* [AIM OF THE TASK]:
Instruction for the data below: set down exactly the lines from the line with "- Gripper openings" to the line with "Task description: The", inclusive, and no others.

—————

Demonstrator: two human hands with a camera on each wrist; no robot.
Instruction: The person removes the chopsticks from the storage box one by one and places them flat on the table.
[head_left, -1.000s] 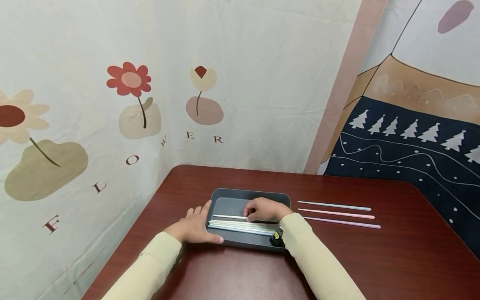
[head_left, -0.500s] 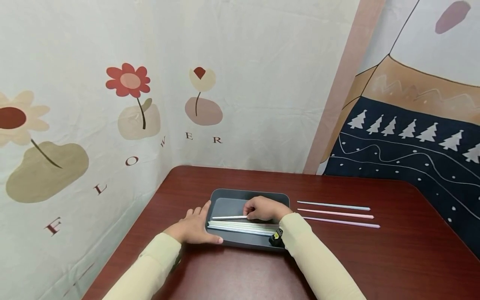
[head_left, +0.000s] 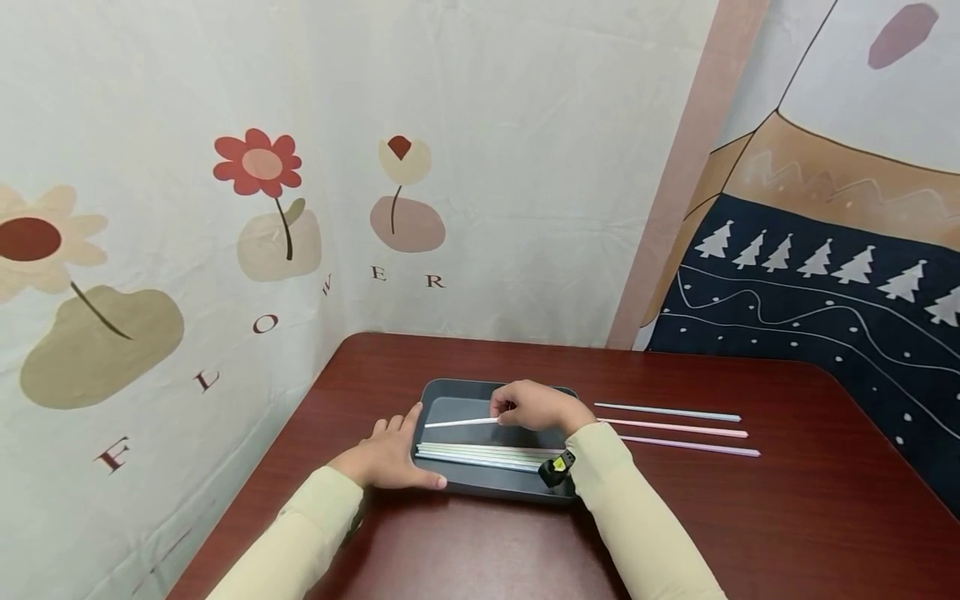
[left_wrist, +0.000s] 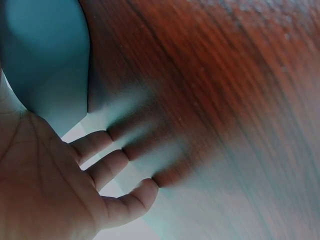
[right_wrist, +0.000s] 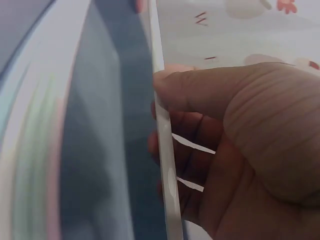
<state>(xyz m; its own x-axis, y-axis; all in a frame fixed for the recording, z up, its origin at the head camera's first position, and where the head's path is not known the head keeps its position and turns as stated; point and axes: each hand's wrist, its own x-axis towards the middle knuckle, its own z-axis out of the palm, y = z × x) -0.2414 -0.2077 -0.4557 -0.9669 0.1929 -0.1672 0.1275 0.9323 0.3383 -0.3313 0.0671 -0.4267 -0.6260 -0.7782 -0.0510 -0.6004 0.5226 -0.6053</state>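
Observation:
My right hand (head_left: 536,407) pinches a white chopstick (head_left: 459,422) between thumb and fingers, over the back half of the grey tray (head_left: 497,493). In the right wrist view the chopstick (right_wrist: 169,170) runs lengthwise past the thumb tip, its lower part in front of the curled fingers. Several pastel chopsticks (head_left: 472,454) lie side by side in the front half of the tray. My left hand (head_left: 387,454) rests against the tray's left end, fingers spread and thumb along the front edge. The left wrist view shows its fingertips (left_wrist: 142,192) at the table beside the tray's outer wall (left_wrist: 55,55).
Right of the tray, three chopsticks lie apart on the brown table (head_left: 787,517): a blue one (head_left: 667,412), a pink one (head_left: 678,427) and a purple one (head_left: 690,447). Printed fabric (head_left: 525,208) hangs behind and to the left of the table.
My right hand has lifted the white chopstick slightly and moved it toward the tray's back, away from the row of pastel chopsticks. The left hand stays in place.

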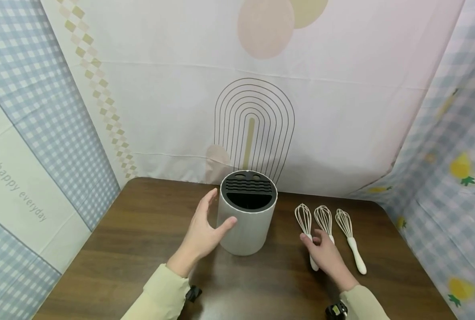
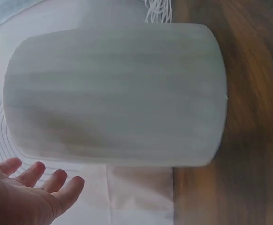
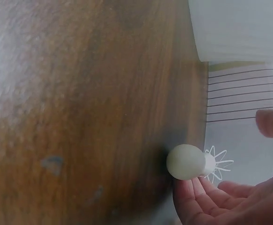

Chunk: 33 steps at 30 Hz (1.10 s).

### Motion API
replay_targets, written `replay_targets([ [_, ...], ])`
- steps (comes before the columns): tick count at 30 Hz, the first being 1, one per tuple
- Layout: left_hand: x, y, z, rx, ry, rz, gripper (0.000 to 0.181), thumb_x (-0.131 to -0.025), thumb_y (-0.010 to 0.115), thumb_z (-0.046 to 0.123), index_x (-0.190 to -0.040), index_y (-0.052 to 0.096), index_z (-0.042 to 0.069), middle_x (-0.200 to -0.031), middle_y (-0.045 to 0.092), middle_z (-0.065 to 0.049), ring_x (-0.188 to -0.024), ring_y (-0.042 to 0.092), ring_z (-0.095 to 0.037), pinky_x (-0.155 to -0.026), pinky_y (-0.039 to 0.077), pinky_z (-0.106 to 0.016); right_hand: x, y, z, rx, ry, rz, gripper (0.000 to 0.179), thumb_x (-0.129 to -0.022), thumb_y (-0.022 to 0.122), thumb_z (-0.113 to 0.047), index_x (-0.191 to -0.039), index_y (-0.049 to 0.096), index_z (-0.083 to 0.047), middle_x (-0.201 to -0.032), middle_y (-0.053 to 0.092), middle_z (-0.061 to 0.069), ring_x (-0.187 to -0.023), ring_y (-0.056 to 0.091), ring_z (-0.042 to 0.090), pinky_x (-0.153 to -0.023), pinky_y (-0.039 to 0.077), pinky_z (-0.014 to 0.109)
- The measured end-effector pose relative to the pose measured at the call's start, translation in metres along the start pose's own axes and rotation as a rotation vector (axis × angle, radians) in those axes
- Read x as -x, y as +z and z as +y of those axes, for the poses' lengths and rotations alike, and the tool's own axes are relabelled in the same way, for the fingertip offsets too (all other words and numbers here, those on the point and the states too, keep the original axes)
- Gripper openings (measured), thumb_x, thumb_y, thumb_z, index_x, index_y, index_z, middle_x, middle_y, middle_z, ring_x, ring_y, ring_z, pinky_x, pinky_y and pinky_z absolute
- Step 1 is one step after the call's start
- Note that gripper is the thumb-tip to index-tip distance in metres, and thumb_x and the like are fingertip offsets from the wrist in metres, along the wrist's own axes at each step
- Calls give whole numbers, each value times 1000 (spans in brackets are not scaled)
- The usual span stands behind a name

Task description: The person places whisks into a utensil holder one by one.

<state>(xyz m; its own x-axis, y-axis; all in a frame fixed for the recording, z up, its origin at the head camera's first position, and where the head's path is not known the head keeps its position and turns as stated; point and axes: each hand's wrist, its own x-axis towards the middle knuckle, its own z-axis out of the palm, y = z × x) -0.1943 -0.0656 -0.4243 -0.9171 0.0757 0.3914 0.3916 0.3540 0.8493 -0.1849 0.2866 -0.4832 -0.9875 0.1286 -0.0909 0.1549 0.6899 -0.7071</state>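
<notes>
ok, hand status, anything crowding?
Left hand open beside pale-grey cylindrical holder, black slotted top. Right hand at leftmost white wire whisk, grip not closed. Middle white wire whisk close by.

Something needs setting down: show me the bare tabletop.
Free: table left of the left hand, and front center between the sleeves. Crowded: between the holder and left hand, and around the right hand and three whisks.

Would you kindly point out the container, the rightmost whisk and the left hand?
Container (image 1: 246, 231): head view, on its pale side wall.
Rightmost whisk (image 1: 353, 246): head view, on its white handle.
Left hand (image 1: 200, 234): head view, mid-hand, near the thumb's base.
</notes>
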Motion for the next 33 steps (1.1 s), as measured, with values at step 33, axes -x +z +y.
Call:
replay_targets([
  [33,-43,31,-22,11,225,69,45,-107,29,27,-149,31,10,-147,37,-9,-115,50,-29,-104,34,-47,-9,1,14,-319,189,-69,47,-93,65,-22,-131,54,4,-123,58,22,-102,61,27,-79,53,41],
])
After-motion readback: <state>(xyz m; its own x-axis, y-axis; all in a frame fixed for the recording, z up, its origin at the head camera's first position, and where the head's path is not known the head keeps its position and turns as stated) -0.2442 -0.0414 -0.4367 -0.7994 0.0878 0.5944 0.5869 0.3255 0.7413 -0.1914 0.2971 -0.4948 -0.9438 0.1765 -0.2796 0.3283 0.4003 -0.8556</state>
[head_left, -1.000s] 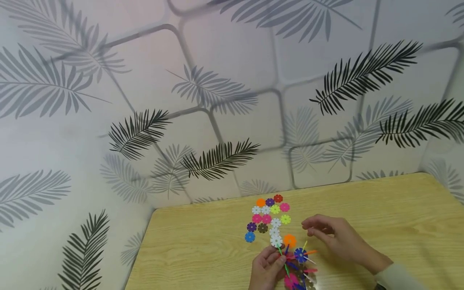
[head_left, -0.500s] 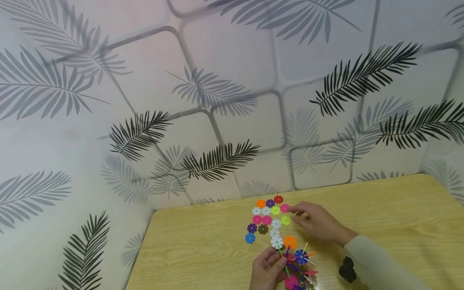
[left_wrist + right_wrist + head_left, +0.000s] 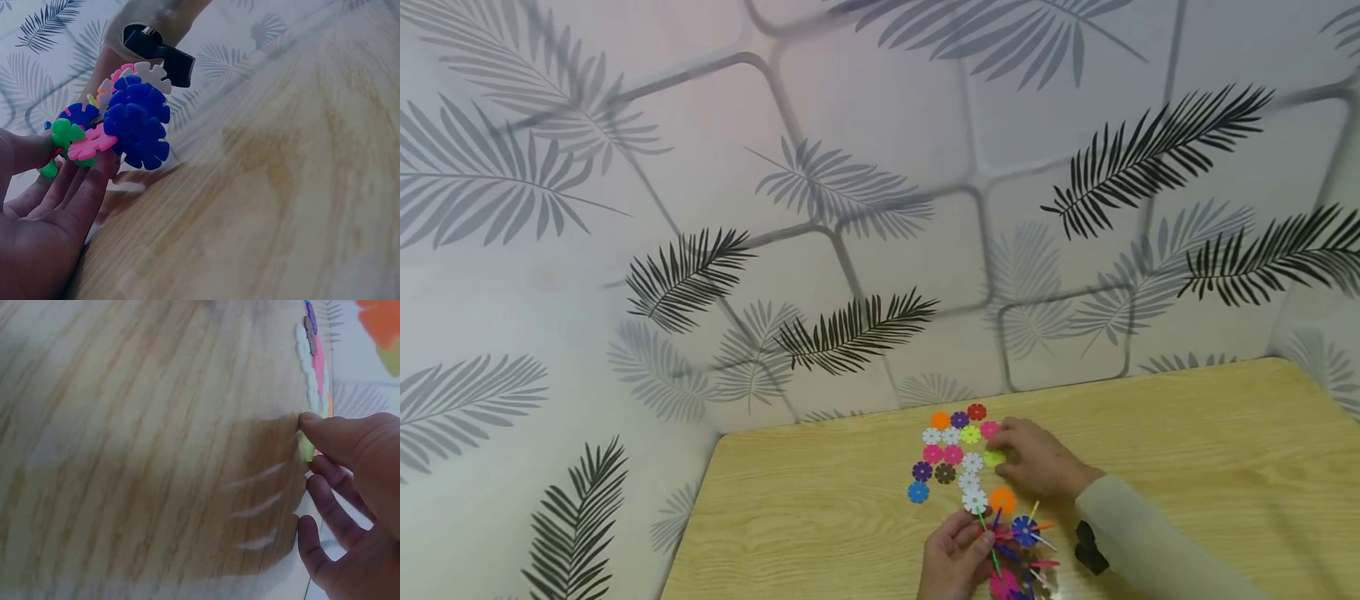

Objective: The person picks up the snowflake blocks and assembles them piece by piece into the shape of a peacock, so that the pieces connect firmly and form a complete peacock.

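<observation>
In the head view my left hand (image 3: 953,554) pinches a cluster of interlocked snowflake discs (image 3: 1024,531), with a green disc edge-on between thumb and fingers. Blue, pink, green and white discs of this cluster (image 3: 137,125) stand out beyond the fingers in the left wrist view. Farther up the table, my right hand (image 3: 1037,460) is down at a yellow-green snowflake disc (image 3: 992,458), partly covered by the fingers. The right wrist view has thumb and forefinger at opposite edges of that yellow-green disc (image 3: 305,449), the other fingers bent near the tabletop.
Several loose discs lie flat left of my right hand, among them a red disc (image 3: 976,412), a blue disc (image 3: 918,492) and white discs (image 3: 974,500). An orange disc (image 3: 1002,501) is beside the cluster. The wooden table (image 3: 805,517) meets a leaf-patterned wall (image 3: 880,250).
My right hand has moved left and forward from the bare tabletop to the discs, its fingers coming together around the yellow-green one. The left hand keeps its hold on the cluster, almost still.
</observation>
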Action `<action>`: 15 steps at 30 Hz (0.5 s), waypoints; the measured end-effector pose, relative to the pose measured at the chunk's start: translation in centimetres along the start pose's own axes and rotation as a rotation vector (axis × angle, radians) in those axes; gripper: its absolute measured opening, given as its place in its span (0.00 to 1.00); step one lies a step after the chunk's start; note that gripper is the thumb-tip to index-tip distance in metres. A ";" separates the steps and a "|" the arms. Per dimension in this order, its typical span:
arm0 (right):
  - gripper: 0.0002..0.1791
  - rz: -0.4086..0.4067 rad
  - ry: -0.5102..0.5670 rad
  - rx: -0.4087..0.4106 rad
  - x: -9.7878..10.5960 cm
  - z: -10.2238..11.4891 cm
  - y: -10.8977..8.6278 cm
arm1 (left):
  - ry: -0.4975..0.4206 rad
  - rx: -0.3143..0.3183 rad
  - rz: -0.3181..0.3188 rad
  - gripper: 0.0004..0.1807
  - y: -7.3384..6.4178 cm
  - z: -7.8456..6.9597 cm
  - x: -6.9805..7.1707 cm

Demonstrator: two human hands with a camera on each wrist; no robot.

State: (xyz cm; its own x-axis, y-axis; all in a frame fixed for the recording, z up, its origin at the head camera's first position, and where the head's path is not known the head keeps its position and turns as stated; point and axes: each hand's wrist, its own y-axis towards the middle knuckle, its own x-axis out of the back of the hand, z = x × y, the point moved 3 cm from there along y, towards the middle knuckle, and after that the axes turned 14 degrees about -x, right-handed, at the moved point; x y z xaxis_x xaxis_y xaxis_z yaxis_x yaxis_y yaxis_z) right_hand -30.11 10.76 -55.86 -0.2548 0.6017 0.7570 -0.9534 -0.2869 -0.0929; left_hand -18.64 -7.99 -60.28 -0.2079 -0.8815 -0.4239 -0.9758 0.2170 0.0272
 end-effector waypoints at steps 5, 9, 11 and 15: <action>0.13 0.054 0.049 -0.093 0.4 -0.6 -0.1 | 0.018 0.042 -0.036 0.24 0.1 0.0 -0.2; 0.14 0.151 0.054 -0.129 0.8 -0.7 -0.5 | 0.034 0.059 -0.053 0.24 0.2 0.1 -0.1; 0.15 0.190 0.043 -0.109 1.0 -0.7 -0.7 | 0.039 0.068 -0.062 0.24 0.2 0.1 0.0; 0.16 0.233 0.058 -0.084 1.0 -0.9 -1.0 | 0.048 0.080 -0.072 0.23 0.2 0.2 0.2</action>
State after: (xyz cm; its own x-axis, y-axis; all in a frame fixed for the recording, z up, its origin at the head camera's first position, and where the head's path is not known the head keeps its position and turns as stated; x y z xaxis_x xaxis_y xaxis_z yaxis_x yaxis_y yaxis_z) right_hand -29.52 12.35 -55.61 -0.4754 0.5695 0.6706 -0.8775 -0.3613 -0.3153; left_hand -18.86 -8.05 -60.58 -0.1424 -0.9148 -0.3780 -0.9802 0.1834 -0.0748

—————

* [ANSWER BELOW]:
- Gripper openings (measured), thumb_x, thumb_y, thumb_z, index_x, index_y, index_z, middle_x, middle_y, middle_z, ring_x, ring_y, ring_z, pinky_x, pinky_y and pinky_z absolute
- Step 1 is one step after the call's start
- Note that gripper is the thumb-tip to index-tip distance in metres, and thumb_x and the like are fingertip offsets from the wrist in metres, along the wrist's own axes at each step
- Calls give whole numbers, each value times 1000 (spans in brackets are not scaled)
- The usual span stands behind a name

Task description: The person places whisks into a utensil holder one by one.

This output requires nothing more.